Presenting the code to the Proceedings of the National Academy of Sciences (PNAS) the team say that the tools could facilitate counterterrorism efforts and infectious disease tracking while preserving the privacy of those who should not be looked at.
The boffins said that the need for useful or essential gathering and analysis of data about citizens and the privacy rights of those citizens was little tricky.
“The most striking and controversial recent example is the revelation that US intelligence agencies systemically engage in ‘bulk collection’ of civilian ‘metadata’ detailing telephonic and other types of communication and activities, with the alleged purpose of monitoring and thwarting terrorist activity.”
The Penn researchers said that there are similar problems around medical data and targeted advertising. They said that in every case, the friction is between individual privacy and some larger purpose, whether it’s corporate profits, public health, or domestic security.
They said that there is a protected subpopulation that enjoys (either by law, policy, or choice) certain privacy guarantees.
“Protected individuals might be nonterrorists, or uninfected citizens (and perhaps informants and health care professionals). They are to be contrasted with the ‘unprotected’ or targeted subpopulation, which does not share those privacy assurances.”
It claims that its algorithms can output a list of confirmed targeted individuals discovered in the network, for whom any subsequent action (e.g., publication in a most-wanted list, further surveillance, or arrest in the case of terrorism; medical treatment or quarantine in the case of epidemics) will not compromise the privacy of the protected.”

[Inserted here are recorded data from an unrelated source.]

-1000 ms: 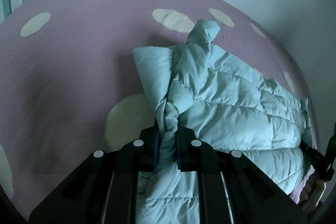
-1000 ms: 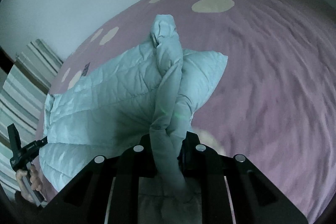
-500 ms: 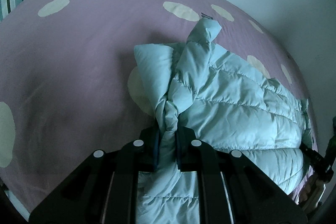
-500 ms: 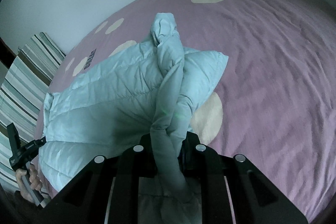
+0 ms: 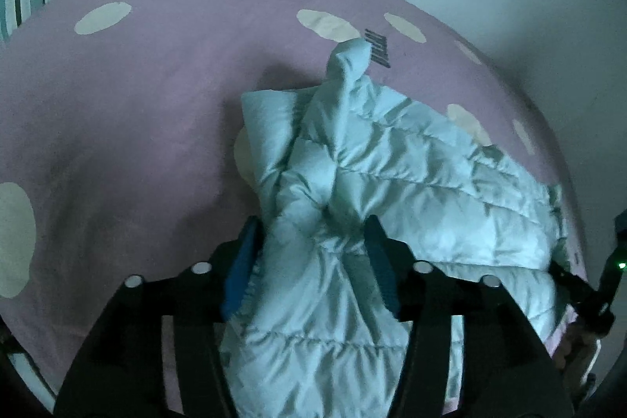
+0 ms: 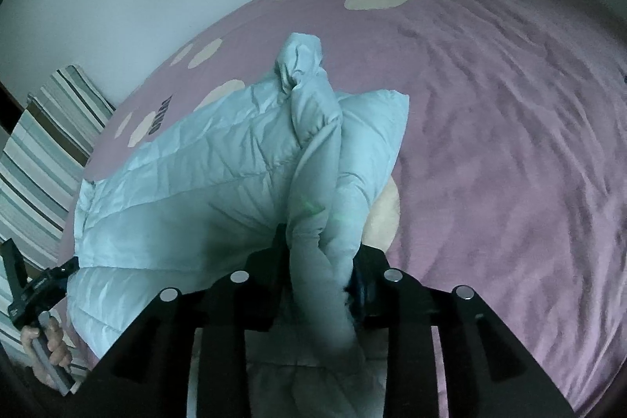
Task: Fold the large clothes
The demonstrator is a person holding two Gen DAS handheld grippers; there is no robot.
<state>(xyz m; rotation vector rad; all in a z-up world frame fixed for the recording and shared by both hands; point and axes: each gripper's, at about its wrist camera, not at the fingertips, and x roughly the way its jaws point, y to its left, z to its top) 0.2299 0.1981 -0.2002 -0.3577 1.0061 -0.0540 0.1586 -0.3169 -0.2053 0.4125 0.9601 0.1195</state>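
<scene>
Puffer jacket (image 5: 411, 183) on the bed (image 5: 156, 104), both grippers letting go.
Left gripper (image 5: 309, 253) jaws opening, fabric loose between them; right gripper (image 6: 319, 261) jaws opening, a fold still filling the gap.

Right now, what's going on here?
A person with a handheld gripper in each hand is folding a pale blue puffer jacket on a purple polka-dot bedspread. Both grippers have a bunched edge of the jacket between their jaws. The left gripper is opening, its pads already clear of the fabric. The right gripper is opening too, though the bunch still fills its gap. It looks like the jacket is being let go onto the bed.
</scene>
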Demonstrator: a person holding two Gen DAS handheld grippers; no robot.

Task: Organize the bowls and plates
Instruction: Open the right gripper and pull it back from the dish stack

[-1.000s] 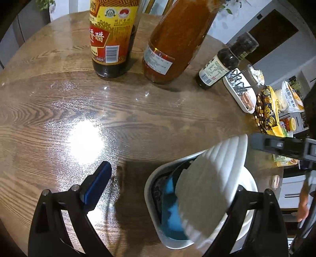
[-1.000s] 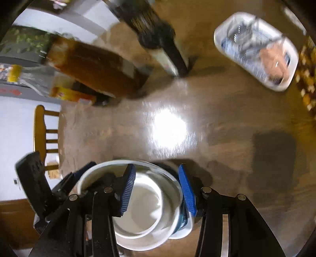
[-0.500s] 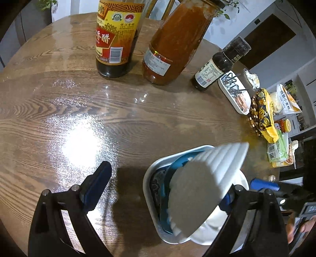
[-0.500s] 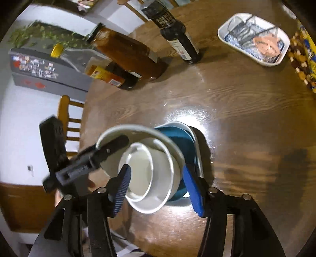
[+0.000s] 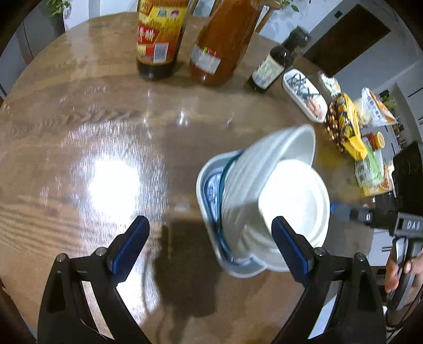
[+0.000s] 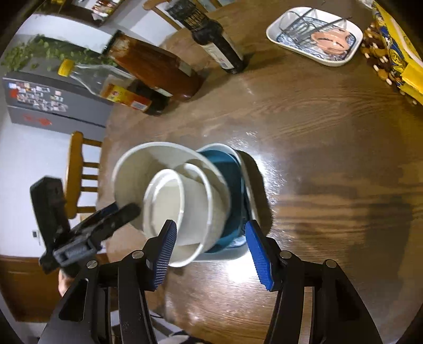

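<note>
Bottle tops (image 5: pixel 158 16) beyond the frame edge

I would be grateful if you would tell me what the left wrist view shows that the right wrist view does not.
Only the left wrist view shows the orange snack packet at the table's far right and the ribbed outside of the large white bowl. Only the right wrist view shows the grey fridge, the wooden chair and the inside of the nested bowls. Both show the stacked dishes, the three bottles, the white dish of clips and the wooden table.
</note>
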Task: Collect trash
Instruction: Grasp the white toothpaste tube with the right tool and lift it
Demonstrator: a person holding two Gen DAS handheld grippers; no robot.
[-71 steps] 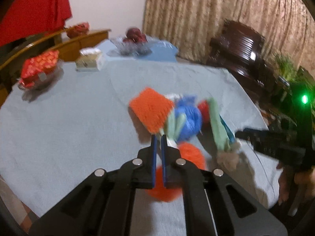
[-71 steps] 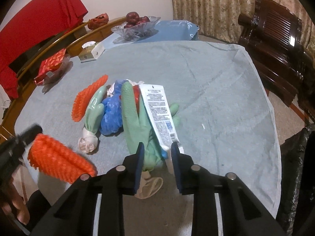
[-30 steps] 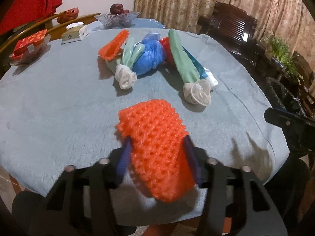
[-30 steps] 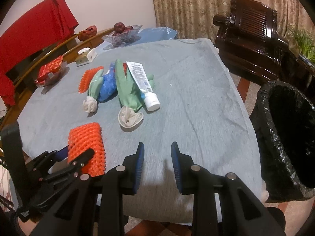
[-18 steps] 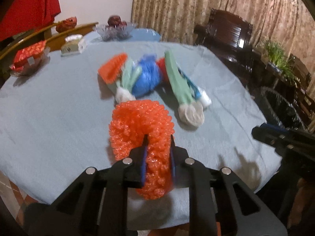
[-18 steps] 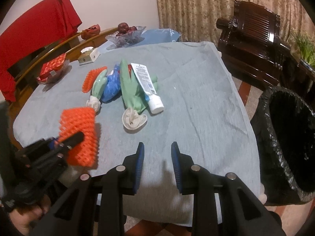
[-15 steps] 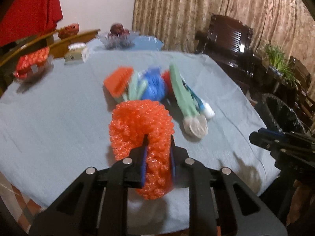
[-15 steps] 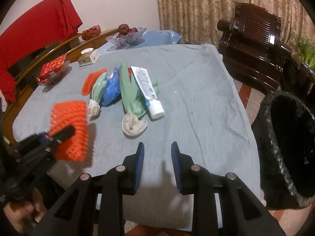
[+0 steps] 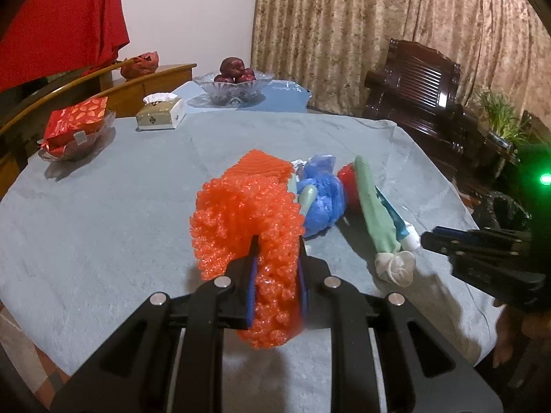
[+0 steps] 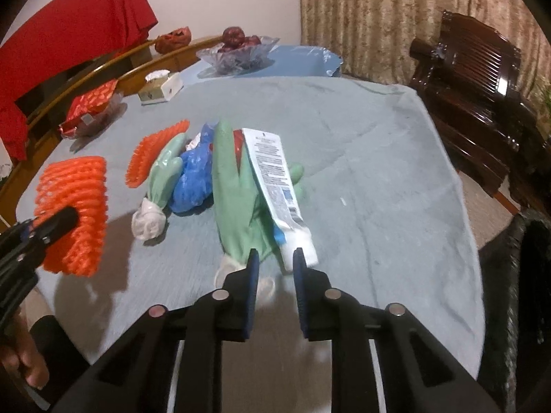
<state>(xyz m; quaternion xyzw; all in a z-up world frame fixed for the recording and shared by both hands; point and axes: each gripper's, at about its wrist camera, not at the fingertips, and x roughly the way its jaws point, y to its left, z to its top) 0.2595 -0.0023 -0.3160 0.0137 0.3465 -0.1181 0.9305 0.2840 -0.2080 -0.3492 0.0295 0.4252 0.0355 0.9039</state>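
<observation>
With the left gripper (image 9: 275, 258) clamped on the orange foam net (image 9: 246, 220), steer the gaping, empty right gripper (image 10: 273, 258) squarely over the tube (image 10: 275, 175) near the table's (image 10: 378, 158) front edge.

Knobbly orange foam-net fruit sleeve (image 9: 246, 213), matt; smooth pale-green rubber glove (image 10: 234, 199); glossy white plastic tube (image 10: 275, 179); crinkled blue plastic bag (image 10: 194, 175); matt grey cloth tablecloth (image 10: 361, 158); polished dark wooden chair (image 10: 478, 79); cut-glass fruit bowl (image 9: 234, 86)
</observation>
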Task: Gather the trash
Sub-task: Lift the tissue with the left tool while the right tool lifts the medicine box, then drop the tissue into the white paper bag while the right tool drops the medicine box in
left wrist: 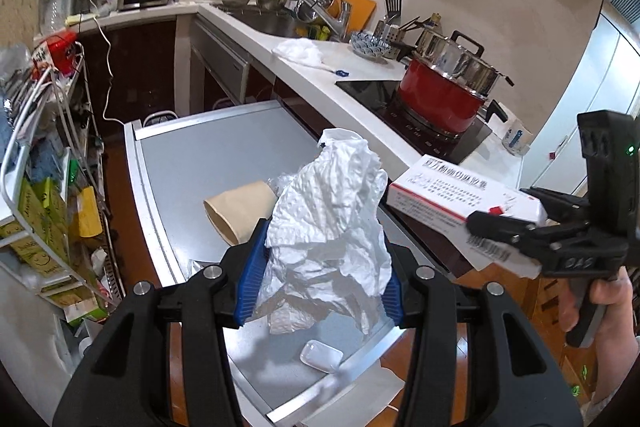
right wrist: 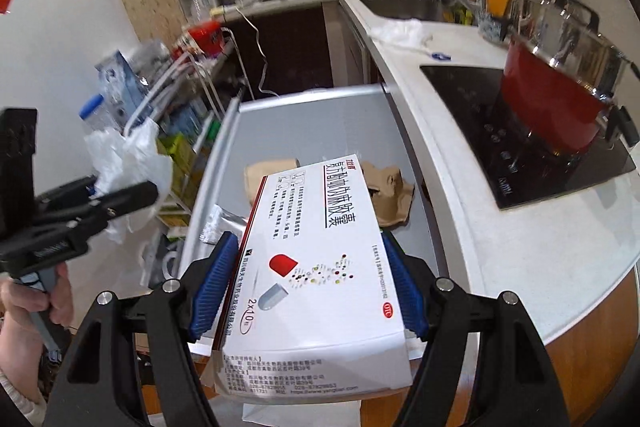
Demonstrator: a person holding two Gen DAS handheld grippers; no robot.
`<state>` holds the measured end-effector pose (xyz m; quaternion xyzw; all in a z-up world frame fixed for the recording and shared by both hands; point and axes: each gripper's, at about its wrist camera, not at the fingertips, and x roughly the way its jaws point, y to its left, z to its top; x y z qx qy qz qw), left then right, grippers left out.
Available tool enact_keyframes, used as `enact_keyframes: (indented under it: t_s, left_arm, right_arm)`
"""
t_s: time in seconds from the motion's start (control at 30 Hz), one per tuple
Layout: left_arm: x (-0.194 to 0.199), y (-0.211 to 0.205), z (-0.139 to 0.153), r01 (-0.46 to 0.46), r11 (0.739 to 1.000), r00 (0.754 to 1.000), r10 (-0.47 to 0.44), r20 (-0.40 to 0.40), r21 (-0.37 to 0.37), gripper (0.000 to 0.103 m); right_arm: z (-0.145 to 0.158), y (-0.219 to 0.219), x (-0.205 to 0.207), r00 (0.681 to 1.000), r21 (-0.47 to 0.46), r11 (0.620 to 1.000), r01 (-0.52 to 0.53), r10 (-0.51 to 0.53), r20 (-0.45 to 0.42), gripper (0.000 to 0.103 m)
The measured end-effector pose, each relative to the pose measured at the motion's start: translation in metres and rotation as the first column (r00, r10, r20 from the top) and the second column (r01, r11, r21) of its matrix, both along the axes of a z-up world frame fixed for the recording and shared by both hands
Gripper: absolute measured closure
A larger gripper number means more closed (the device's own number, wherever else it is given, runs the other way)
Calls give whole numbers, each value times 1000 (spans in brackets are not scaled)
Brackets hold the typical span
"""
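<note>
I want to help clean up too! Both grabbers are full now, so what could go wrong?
The crumpled paper towel hangs loosely out of the left hand-held gripper, so it might slip out. The medicine box sticks far beyond the right hand-held gripper and could bump the red pot nearby. The paper cup on the grey table still waits.

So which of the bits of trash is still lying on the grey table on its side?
The brown paper cup, tipped over with its open mouth showing. The crumpled tissue and medicine box are held up in jaws.

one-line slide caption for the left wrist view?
Left gripper clamps crumpled paper towel above grey table; right gripper holds medicine box.
</note>
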<state>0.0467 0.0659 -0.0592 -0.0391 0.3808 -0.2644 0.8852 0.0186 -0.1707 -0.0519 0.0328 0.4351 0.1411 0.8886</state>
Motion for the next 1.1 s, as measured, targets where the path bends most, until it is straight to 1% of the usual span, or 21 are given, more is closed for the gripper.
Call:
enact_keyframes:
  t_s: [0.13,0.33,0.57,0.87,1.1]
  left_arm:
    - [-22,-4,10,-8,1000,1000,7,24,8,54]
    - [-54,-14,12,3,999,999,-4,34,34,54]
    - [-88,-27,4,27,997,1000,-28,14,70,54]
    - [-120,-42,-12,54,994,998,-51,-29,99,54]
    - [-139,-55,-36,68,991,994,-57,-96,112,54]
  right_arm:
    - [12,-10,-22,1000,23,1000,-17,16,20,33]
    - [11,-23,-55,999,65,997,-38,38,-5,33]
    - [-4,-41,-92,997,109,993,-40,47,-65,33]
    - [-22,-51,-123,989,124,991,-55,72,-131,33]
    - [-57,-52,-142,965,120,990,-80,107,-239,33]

The algorithms are based on a few basic ideas. The first is that every member of a network has a sequence of bits indicating their membership in a targeted group. The algorithms have a budget where it can only reveal so many bits and no more. The algorithms then optimise this scenario so that as many bits-of-interest are revealed as possible.
Using real social networks with stochastically (randomly) generated, artificial target groups, the Penn team found that they could indeed search a network for targeted members while not revealing information about individuals in privacy-protected populations.
“Our work is of course not a complete solution to the practical problem, which can differ from our simple model in many ways. It is just one interesting modeling question for future work.”